§ PROBLEM STATEMENT: After finding the line containing "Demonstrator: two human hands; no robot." below, please output that line and each following one through the line containing "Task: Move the", exactly as written.

§ DATA FOR THE TASK:
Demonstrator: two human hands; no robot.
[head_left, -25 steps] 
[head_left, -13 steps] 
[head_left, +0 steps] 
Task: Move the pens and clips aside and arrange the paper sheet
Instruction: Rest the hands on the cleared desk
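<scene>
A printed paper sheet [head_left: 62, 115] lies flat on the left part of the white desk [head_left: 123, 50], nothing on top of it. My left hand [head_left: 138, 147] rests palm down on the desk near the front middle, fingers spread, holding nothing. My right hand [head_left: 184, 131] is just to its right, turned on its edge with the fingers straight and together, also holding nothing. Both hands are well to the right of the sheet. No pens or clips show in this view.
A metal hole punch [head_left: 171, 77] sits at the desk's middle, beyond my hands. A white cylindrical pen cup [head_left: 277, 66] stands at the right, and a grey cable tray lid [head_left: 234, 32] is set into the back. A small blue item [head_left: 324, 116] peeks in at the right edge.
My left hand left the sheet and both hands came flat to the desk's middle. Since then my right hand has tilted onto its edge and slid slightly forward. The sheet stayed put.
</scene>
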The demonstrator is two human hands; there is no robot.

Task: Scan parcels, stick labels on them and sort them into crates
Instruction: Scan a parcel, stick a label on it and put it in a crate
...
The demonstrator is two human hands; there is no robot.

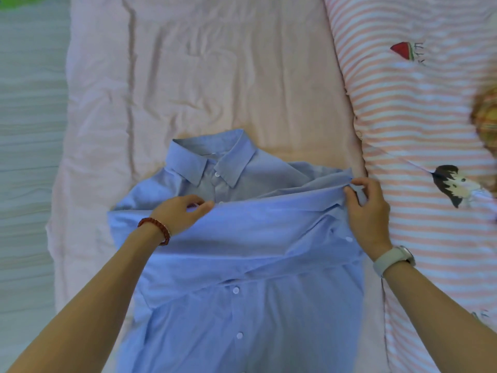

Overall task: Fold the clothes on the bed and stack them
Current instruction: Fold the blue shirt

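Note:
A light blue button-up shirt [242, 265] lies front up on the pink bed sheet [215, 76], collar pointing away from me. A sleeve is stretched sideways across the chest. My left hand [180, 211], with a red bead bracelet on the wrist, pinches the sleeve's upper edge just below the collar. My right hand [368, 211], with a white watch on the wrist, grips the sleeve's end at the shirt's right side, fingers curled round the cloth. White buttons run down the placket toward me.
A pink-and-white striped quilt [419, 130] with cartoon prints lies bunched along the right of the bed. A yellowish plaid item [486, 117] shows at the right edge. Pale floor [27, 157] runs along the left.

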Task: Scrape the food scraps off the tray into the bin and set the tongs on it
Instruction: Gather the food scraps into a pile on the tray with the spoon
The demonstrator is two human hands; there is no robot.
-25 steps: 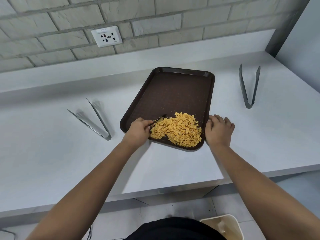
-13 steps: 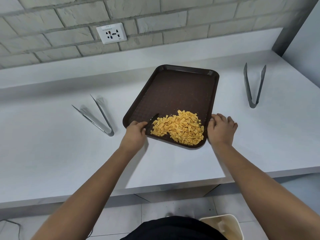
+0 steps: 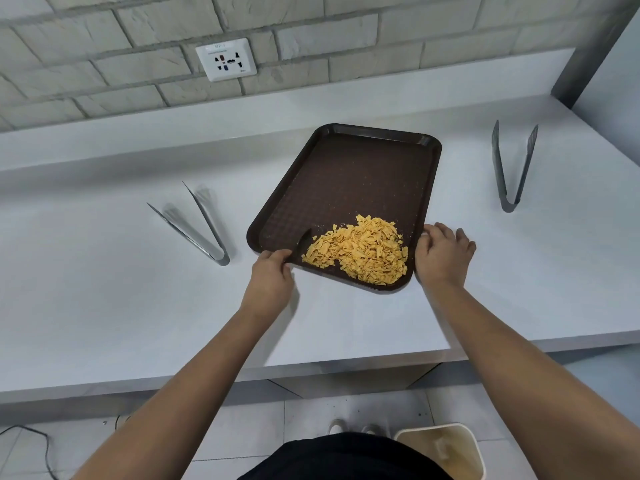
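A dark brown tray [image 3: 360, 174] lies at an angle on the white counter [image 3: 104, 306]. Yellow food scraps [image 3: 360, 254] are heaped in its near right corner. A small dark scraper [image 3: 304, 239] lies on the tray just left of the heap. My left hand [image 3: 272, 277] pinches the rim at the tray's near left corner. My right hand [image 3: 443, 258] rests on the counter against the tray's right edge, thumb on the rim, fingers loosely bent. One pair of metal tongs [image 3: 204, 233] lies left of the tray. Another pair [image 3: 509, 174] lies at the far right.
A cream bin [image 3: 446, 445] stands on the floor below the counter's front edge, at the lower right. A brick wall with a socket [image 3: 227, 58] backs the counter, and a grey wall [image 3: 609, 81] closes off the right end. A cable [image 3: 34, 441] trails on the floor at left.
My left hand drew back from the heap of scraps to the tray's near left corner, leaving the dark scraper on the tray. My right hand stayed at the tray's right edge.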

§ WRITTEN ANSWER:
Demonstrator: two human hands; no robot.
[head_left, -25 steps] 
[head_left, -13 steps] 
[head_left, +0 steps] 
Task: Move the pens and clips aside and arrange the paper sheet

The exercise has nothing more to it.